Appleが9月10日に発表したiPhone 5s/5cはNFC対応ではなかった。これはNFC業界にとっては痛手だ。
iPhone 5sには指紋認証とNFCを合体させたホームボタンが搭載されるのではないかと期待されていた。ふたを開けてみたらホームボタンには指紋認証しか搭載されていなかった。

NFC Worldは、Appleが「Touch ID」にNFCを合体させた装置の特許を申請しているので、いずれ将来的にはNFCが導入される可能性があるとの希望を持ちつつ、大手のスマホメーカーでNFCを搭載していないのはAppleだけだと揶揄している。
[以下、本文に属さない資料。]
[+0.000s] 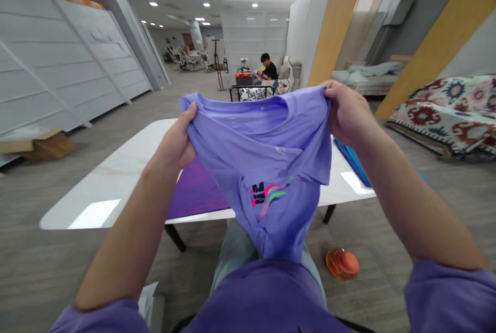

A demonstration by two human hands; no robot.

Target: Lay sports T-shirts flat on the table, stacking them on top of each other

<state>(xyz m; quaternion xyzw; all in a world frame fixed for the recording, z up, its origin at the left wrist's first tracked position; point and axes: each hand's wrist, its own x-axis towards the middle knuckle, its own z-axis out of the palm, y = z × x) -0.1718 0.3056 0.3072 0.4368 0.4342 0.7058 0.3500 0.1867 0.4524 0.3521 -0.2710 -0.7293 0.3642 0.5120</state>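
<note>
The left hand point(179, 139) and right hand point(346, 111) pinch a purple T-shirt point(271, 142) by its shoulders; it hangs above a white table point(127, 168).

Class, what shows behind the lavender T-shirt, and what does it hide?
Behind the T-shirt: a white table with purple cloth on it; farther back, a patterned chair. The T-shirt hides the table's middle and the chair's lower part; anything else is unseen.

The shirt point(267, 160) is matt cloth — the tabletop point(127, 168) smooth and glossy, the box point(52, 145) brown cardboard.
</note>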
一方、Computerworldは、新iPhoneにNFCが搭載されなかったのは驚きではないとしながら、Google WalletやISISにとっては厳しい事態だとするアナリストの見方を紹介している。
たとえばTechnology Business ResearchのEzra Gottheil氏は、「NFCモバイルウォレットは日本以外では死に体だ。普及の芽はない」との見解を示し、業界はQRコードを読み取る方式かWi-Fiを使う方式に移行していくのではないかと述べている。
Yankee GroupのJordan McKee氏も、Appleの今回の決定は「QRリーダーのオプションのないNFCモバイルウォレットにとってはバリケード」になるだろうと述べている。同氏はいずれNFCにも追い風が吹くだろうが時間がかかると見ており、 今回iPhoneに採用されなかったのはNFCにとっては痛手だと述べる。また、AppleはNFCにビジネスチャンスを見いだしていなかったことは明らかだと付言する。
また、J.Gold AssociatesのJack Gold氏は、ISISとGoogle WalletのどちらもAppleにとっては人気がイマイチで、さらに重要なことは、NFCをiPhoneに追加すればAppleにとってお金になるといういい方法が示されていないと指摘する。
さらに、GartnerのCarolina Milanesi氏は、AppleがいずれNFCをサポートするとの見方だが、それはiPhoneが他のOSの端末との間でデータを共有できるユニバーサルワイヤレス技術としてNFCの存在を無視できないだろうとの立場だ。
なかなかモバイルウォレットとしてのNFCの将来が明るいとの見解が出てこないが、今のところ唯一の望みの綱と言えるのは、加盟店がクレジットカード認証端末を2015年10月1日までにEMV/NFC対応にしないといけないことになっているということだ。